Python + Conda in a Job

Using Python with Anaconda on the cluster in a non-interactive job basically just requires putting all the steps you would normally do interactively, in a batch job script.

To follow the instructions below, we’ll assume you’re already familiar with working with Conda and environments from this post, and with writing basic batch job scripts from this post.

Slurm

Let’s write a job script that allocates 1 gpu, loads Anaconda, activates an environment, and runs a simple script to test the GPU is working.

I’ll use a preconfigured environment called torch-env that has a CUDA-enabled PyTorch package distribution.

Create a two-liner Python script to test our PyTorch package is working on GPUs:

torch-test.py

import torch
print(torch.cuda.is_available())

and your corresponding job script:

torch-job.sh

#!/bin/tcsh
#SBATCH --job-name=ttest 
#SBATCH -N 1 -n 1
#SBATCH -t 0:30:00
#SBATCH --gpus=1

# load the anaconda module
module load anaconda3/2021.05

# activate your environment
conda activate torch-env

# ensure we're in the correct directory
cd ~/tests/batch

# run the script in this directory and save outputs to file
python torch-test.py > output.out

# print something to shell as confirmation
echo "Complete"

Then submit with:

sbatch torch-job.sh

You’ll see the submission confirmation with your job ID. Now we can check on status with sinfo or squeue or squeue -u <user> as before. Once it’s complete, check your slurm-<job id>.out file for the “Complete” message, and your output.out file for the “True” message.

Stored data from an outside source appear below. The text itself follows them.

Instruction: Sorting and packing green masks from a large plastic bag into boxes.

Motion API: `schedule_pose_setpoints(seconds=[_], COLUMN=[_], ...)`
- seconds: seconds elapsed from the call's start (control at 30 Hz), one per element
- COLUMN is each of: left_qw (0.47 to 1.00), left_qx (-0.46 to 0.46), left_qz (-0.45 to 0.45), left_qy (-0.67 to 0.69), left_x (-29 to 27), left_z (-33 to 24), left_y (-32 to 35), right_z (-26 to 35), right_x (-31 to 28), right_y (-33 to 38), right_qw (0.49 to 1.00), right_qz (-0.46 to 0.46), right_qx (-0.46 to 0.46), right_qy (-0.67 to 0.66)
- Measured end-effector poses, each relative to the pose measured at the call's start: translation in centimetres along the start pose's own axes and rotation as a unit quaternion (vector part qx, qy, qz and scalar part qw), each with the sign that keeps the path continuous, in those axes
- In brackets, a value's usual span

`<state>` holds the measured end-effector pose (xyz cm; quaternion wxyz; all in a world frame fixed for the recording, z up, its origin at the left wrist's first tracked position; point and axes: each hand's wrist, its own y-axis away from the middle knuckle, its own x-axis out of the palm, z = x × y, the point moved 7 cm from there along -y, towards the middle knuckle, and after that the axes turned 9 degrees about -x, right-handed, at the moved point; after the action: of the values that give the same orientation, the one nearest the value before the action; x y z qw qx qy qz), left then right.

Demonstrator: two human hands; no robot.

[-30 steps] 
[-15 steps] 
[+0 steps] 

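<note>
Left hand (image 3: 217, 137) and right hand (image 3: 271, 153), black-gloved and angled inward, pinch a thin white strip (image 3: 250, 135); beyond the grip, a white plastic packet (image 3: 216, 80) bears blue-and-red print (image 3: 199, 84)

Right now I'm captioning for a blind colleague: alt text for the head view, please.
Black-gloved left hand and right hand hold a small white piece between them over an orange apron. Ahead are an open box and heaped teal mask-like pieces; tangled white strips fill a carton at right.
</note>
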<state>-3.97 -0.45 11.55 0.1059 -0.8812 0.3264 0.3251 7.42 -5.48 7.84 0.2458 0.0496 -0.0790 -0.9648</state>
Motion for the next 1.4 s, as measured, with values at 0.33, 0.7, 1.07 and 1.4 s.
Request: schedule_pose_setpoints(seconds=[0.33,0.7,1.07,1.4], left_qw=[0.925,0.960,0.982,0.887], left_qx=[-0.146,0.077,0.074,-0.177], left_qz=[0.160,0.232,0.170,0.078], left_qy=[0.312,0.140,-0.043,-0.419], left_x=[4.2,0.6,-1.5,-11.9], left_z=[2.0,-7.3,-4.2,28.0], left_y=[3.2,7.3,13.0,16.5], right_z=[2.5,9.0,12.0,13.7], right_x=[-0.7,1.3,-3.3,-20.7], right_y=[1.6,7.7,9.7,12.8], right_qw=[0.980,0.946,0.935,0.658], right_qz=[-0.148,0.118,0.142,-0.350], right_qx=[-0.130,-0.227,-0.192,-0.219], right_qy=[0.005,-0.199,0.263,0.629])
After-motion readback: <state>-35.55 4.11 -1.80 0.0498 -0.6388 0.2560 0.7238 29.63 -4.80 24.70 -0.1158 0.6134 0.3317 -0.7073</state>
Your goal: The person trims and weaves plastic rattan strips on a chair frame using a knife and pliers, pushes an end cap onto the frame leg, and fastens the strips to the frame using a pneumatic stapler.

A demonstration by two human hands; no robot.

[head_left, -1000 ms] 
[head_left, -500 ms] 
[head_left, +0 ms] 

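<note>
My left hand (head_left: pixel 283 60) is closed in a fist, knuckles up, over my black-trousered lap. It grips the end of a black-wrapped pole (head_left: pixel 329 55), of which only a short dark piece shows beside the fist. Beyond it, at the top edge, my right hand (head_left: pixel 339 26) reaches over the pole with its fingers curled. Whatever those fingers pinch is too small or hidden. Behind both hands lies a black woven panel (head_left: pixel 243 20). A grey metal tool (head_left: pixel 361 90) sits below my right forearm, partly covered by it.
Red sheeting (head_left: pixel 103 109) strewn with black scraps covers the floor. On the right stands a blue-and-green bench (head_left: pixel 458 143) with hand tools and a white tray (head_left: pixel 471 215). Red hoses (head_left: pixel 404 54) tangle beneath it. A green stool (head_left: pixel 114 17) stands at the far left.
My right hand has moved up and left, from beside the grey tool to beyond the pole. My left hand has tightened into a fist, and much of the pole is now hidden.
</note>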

Now you can run Python scripts in non-interactive jobs on the HPC!

Torque (archive)

A near-equivalent for Torque is included below:

#!/bin/tcsh
#PBS -N demojob
#PBS -l nodes=1:vortex:ppn=12
#PBS -l walltime=00:30:00
#PBS -j oe

source "/usr/local/anaconda3-2021.05/etc/profile.d/conda.csh"
module load anaconda3/2021.05
module load python/usermodules

unsetenv PYTHONPATH

conda activate aml35

cd dml
python hello.py >& output.out
import sys
print(sys.version)

If you qsub the above files, you will be provided with a single output (output.out) that contains the outputs of hello.py. In this example, if the conda environment aml35 has a python 3.5 installation active, it should report back that the version of Python is 3.5 when it runs on the cluster. You can also manually create files from within your python script, just like you would on a local machine.